» **Required action**
Exactly as written, please repeat the data that follows, but not the pictures.

» **Given material**
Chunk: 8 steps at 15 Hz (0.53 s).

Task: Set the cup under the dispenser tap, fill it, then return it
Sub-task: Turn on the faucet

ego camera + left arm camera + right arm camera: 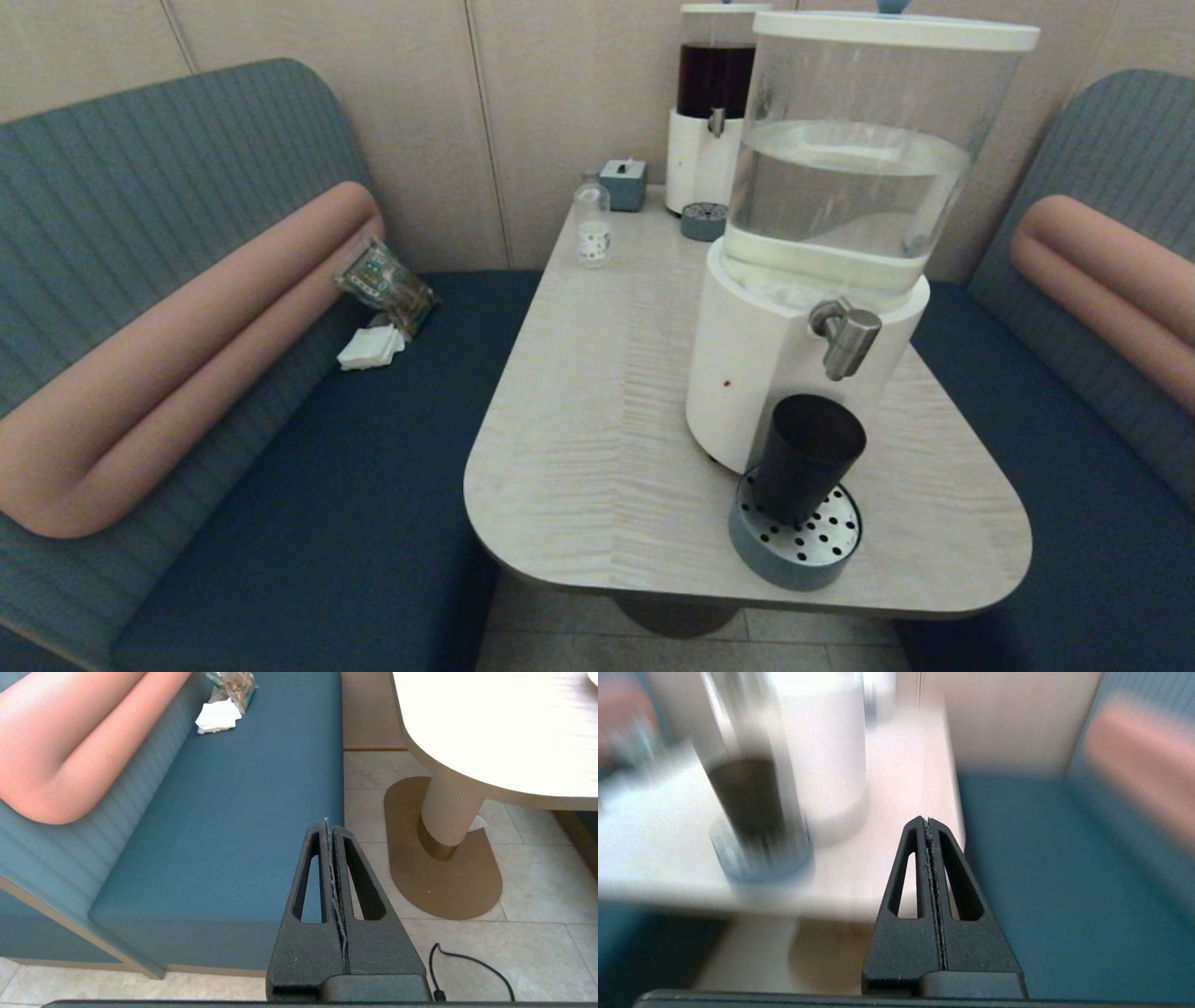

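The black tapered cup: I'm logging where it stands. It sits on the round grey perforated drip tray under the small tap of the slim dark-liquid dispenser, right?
Not quite. The head view shows the black tapered cup on the round grey perforated drip tray, but under the brushed-steel angled tap of the large white-based clear-tank dispenser.

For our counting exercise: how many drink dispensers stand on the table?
2: the clear-tank dispenser near the table's front, behind the cup; the dark-liquid dispenser at the far end.
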Available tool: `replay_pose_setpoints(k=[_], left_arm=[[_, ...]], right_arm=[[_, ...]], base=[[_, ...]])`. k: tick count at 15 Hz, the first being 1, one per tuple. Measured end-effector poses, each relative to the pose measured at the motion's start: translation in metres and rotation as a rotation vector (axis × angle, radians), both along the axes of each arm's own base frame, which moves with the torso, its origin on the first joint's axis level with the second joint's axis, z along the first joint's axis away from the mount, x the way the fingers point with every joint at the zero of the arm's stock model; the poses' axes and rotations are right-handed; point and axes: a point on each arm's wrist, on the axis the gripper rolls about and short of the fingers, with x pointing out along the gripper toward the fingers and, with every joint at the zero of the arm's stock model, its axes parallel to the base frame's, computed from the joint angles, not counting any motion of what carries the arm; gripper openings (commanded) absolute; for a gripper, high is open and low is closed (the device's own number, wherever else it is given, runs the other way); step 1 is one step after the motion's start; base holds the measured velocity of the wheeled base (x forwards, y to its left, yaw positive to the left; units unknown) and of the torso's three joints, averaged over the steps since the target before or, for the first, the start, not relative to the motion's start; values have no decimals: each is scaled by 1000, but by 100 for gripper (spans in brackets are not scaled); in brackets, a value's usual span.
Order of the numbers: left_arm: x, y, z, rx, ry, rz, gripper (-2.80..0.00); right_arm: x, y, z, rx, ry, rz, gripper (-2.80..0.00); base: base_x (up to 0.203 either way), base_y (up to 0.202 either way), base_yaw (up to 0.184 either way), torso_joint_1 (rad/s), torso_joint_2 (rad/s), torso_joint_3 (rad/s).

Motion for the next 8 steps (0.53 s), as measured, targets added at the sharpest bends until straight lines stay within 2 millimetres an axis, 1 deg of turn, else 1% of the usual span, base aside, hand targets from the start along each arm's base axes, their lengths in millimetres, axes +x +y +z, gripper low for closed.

» **Exercise solution**
Chunk: 8 steps at 15 Hz (0.53 s).

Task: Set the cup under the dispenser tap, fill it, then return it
Sub-task: Turn on the faucet

ego camera + left arm camera + right arm camera: 

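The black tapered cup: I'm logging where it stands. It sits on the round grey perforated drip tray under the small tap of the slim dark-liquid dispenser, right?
Not quite. The head view shows the black tapered cup on the round grey perforated drip tray, but under the brushed-steel angled tap of the large white-based clear-tank dispenser.

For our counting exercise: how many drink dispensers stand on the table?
2: the clear-tank dispenser near the table's front, behind the cup; the dark-liquid dispenser at the far end.
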Available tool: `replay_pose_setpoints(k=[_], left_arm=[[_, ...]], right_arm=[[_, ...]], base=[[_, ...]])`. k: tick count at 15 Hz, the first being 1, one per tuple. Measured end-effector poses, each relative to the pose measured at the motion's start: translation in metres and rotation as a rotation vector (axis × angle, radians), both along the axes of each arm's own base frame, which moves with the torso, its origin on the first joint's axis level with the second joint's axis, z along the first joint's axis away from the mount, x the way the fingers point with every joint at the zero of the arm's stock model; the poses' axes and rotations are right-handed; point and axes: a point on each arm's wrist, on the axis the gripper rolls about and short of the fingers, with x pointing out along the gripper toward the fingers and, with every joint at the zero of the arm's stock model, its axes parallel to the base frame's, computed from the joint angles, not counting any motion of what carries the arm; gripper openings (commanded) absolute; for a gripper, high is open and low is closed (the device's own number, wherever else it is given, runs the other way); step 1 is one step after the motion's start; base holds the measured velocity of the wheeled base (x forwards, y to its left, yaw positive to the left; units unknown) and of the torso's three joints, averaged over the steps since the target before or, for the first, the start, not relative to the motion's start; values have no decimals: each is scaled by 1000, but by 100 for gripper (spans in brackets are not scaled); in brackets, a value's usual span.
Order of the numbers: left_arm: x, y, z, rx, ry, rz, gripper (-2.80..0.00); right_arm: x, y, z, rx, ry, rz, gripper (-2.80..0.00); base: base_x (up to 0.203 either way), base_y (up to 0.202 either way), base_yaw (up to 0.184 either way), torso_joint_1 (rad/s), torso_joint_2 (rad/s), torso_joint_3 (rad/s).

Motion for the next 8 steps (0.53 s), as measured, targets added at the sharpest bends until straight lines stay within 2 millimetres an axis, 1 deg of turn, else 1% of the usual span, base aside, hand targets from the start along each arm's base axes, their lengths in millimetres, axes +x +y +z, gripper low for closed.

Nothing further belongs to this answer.